> [Stored items from a collection]
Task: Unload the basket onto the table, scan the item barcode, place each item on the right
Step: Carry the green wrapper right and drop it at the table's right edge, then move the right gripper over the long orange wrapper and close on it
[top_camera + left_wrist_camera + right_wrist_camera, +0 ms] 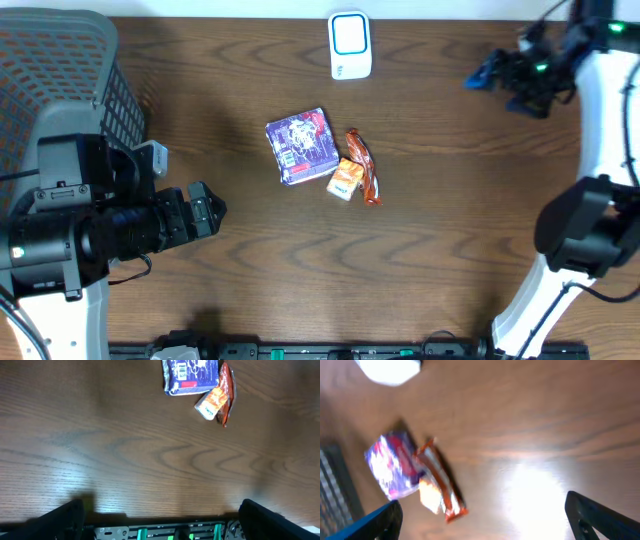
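Note:
Three items lie together mid-table: a purple packet (302, 146), a small orange packet (344, 181) and a red-orange wrapped bar (363, 167). A white scanner (350, 45) stands at the far edge. My left gripper (205, 210) is open and empty, well to the left of the items. Its wrist view shows the purple packet (191, 376), orange packet (211, 404) and bar (227, 392) far ahead of the gripper (162, 520). My right gripper (478, 78) hovers at the far right, open and empty. Its blurred wrist view shows the packet (392, 465), the bar (442, 485) and the scanner (387, 369).
A large grey mesh basket (60, 70) stands at the far left, beside the left arm. A black rail (165, 532) with green clips runs along the table's near edge. The right arm's white base (560, 290) stands at the near right.

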Controlling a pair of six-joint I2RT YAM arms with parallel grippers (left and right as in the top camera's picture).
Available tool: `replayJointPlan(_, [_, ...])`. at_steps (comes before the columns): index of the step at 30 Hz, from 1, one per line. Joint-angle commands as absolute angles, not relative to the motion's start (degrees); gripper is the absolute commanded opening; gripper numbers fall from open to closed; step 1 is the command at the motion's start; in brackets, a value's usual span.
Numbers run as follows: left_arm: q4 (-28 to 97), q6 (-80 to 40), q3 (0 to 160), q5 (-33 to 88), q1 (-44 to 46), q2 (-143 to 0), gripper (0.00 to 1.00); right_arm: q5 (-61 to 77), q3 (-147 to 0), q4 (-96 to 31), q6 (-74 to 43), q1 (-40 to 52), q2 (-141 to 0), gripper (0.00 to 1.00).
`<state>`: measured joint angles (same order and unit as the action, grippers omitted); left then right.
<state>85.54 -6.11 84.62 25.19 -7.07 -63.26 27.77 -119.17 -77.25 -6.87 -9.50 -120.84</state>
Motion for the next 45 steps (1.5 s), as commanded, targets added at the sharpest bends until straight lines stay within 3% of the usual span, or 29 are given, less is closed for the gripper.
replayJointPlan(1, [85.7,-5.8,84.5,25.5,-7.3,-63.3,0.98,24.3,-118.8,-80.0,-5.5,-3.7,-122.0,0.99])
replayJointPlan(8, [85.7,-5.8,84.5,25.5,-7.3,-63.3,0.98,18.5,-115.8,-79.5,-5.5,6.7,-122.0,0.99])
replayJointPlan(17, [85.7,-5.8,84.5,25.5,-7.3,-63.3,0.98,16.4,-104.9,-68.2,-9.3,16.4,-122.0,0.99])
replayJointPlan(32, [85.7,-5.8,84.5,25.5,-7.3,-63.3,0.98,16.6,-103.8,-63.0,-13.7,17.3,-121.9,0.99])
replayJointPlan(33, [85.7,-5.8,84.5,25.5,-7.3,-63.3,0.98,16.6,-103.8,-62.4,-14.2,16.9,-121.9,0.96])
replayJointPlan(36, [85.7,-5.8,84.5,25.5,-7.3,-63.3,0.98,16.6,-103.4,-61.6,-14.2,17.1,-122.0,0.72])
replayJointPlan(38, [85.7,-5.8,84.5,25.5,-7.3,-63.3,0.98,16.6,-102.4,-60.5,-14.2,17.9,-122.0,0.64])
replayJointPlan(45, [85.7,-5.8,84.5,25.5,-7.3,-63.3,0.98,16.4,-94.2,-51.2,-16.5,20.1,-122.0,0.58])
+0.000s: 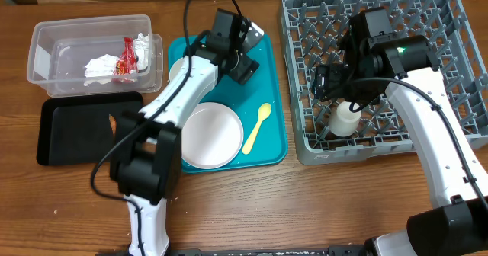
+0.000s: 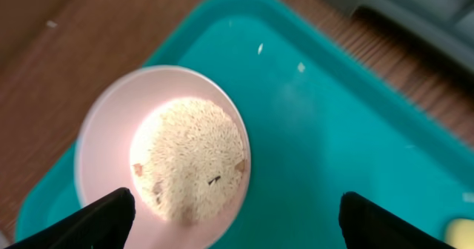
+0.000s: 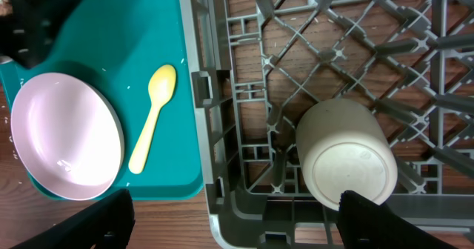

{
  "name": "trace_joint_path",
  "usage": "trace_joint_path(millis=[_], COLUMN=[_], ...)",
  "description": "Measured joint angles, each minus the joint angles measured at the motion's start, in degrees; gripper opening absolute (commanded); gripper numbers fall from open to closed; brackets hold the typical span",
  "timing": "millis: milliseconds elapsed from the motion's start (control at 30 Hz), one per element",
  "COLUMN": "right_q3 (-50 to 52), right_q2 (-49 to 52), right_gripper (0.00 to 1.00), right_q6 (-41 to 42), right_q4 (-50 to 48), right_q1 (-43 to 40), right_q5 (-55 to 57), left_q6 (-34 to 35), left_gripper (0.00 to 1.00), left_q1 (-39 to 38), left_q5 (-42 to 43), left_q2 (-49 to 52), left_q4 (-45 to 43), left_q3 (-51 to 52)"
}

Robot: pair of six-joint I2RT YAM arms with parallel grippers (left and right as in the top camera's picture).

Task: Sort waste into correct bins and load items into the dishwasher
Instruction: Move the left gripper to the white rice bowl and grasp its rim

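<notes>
— From above, what's where?

— The clear tub (image 1: 46, 46) sits far left on the surface (image 1: 305, 210), with the crumpled napkin (image 1: 99, 65) and red wrapper (image 1: 128, 58) inside it. The black tray (image 1: 76, 134) lies just in front of the tub. On the teal tray (image 1: 271, 88) are the white plate (image 1: 210, 134) and the yellow spoon (image 1: 257, 126). The left gripper (image 1: 242, 64) hangs over that tray's far end. The right gripper (image 1: 329, 84) is over the dish rack (image 1: 450, 27), where the cup (image 1: 345, 120) sits near the near-left corner.

— And the left wrist camera?

— It looks down on a bowl (image 2: 104, 123) of rice (image 2: 189, 156), a few brown bits (image 2: 238, 165) mixed in, standing on the teal tray. The fingertips (image 2: 96, 219) show at the two lower corners, spread wide, with nothing between them.

— The right wrist?

— That gripper is wide apart too, and it grips nothing. The cup is down in the rack with its flat end toward the camera, close to one fingertip but not touched. The plate and spoon lie on the teal tray, just past the rack's wall.
</notes>
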State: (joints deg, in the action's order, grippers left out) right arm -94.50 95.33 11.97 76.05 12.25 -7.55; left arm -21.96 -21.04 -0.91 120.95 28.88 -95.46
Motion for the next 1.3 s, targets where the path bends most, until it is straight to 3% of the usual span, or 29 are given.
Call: trace_joint_path(millis=[100,300,567,1033,1300], right_q3=[0.0,0.0,0.0,0.0,0.0], right_q2=[0.0,0.0,0.0,0.0,0.0], right_gripper=[0.9,0.9,0.9,0.9,0.9], right_q6=[0.0,0.0,0.0,0.02,-0.02], right_q4=[-0.07,-0.46,-0.46,-0.31,-0.33], right_q1=[0.0,0.0,0.0,0.0,0.0], right_q5=[0.04,0.04,0.07,0.04,0.04], left_q6=[-2.62,-4.76,-3.54,-1.53,-0.66], left_gripper=[0.76,0.5,0.47,0.18,0.12], left_q1=[0.0,0.0,0.0,0.0,-0.37], left_q5=[-0.13,1.11,1.57,1.73,1.77], left_q2=[1.84,2.12,4.5,6.49,7.48], left_q4=[-1.2,-1.51,-0.74,-0.9,-1.22], left_q3=[0.11,0.11,0.11,0.09,-0.07])
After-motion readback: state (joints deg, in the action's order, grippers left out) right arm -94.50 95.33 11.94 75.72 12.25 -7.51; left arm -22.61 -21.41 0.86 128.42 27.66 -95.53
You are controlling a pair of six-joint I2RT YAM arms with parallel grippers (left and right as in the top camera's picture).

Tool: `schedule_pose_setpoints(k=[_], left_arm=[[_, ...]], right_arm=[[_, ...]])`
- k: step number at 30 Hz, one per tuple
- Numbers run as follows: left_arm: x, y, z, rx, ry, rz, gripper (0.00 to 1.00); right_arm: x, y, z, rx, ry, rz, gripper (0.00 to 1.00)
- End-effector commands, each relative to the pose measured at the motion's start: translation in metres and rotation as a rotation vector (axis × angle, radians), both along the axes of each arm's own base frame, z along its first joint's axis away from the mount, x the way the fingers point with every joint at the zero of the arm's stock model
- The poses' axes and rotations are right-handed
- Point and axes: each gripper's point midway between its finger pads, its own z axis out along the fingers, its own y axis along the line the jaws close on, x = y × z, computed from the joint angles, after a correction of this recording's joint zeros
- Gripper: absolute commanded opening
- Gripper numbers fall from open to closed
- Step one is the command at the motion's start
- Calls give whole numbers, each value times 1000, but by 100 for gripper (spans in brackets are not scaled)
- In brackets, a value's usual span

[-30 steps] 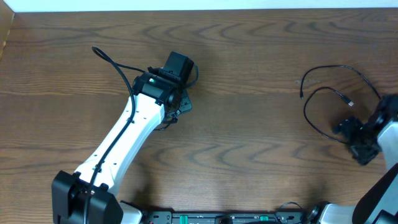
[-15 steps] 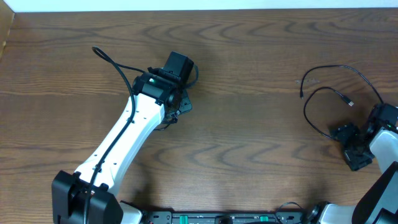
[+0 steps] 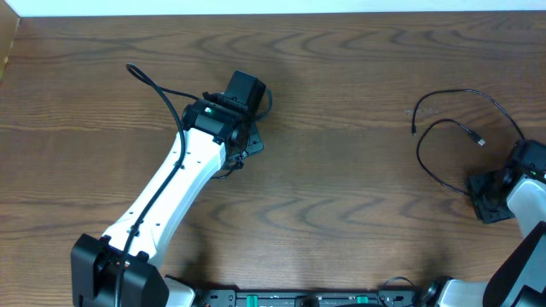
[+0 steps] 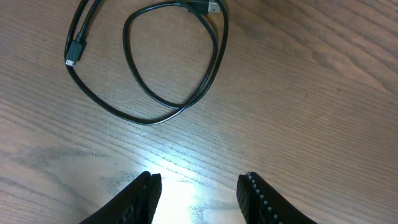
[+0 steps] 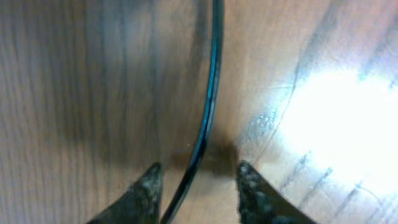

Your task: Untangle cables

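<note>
One thin black cable [image 3: 467, 91] lies in loose loops on the wood at the far right. My right gripper [image 3: 479, 189] is down at the cable's lower end. In the right wrist view the cable [image 5: 211, 93] runs between the tips of my right gripper [image 5: 199, 177], closer to the left finger; a gap shows on both sides. A second black cable [image 4: 147, 122] lies looped in front of my left gripper [image 4: 199, 186], with its small plug [image 4: 71, 56] at the left. The left jaws stand apart with only bare table between them. In the overhead view the left wrist [image 3: 230, 115] hides most of this cable.
A thick black arm wire [image 3: 158, 85] arcs off the left arm over the table. The table's far edge [image 3: 273, 14] meets a white wall at the top. A wooden edge [image 3: 7, 43] stands at the far left.
The right gripper's jaws have narrowed from wide open to close around the cable, and the gripper has shifted slightly. The left arm and both cables have not moved.
</note>
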Motion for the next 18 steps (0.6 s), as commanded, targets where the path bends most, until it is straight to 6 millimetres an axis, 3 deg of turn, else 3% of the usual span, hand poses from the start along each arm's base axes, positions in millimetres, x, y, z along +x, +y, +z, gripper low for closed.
schedule_pose_setpoints(k=[1, 8, 12, 14, 18], left_arm=[[1, 1, 1, 11, -2, -7, 45], [1, 1, 1, 11, -2, -7, 45], [1, 1, 1, 10, -1, -8, 45], [1, 0, 1, 3, 2, -10, 45], [0, -2, 1, -6, 5, -12, 45]], right_arm=[[-6, 1, -1, -4, 22, -21, 31], [-27, 13, -7, 37, 103, -21, 28], [-32, 15, -11, 43, 113, -22, 8], [-27, 13, -10, 32, 94, -18, 1], [0, 11, -5, 24, -4, 125, 1]])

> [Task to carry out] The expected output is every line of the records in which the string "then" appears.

> [Task solution]
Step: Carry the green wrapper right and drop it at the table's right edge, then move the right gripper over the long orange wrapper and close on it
`<state>`: measured joint angles (same order and unit as the action, grippers omitted); left then right.

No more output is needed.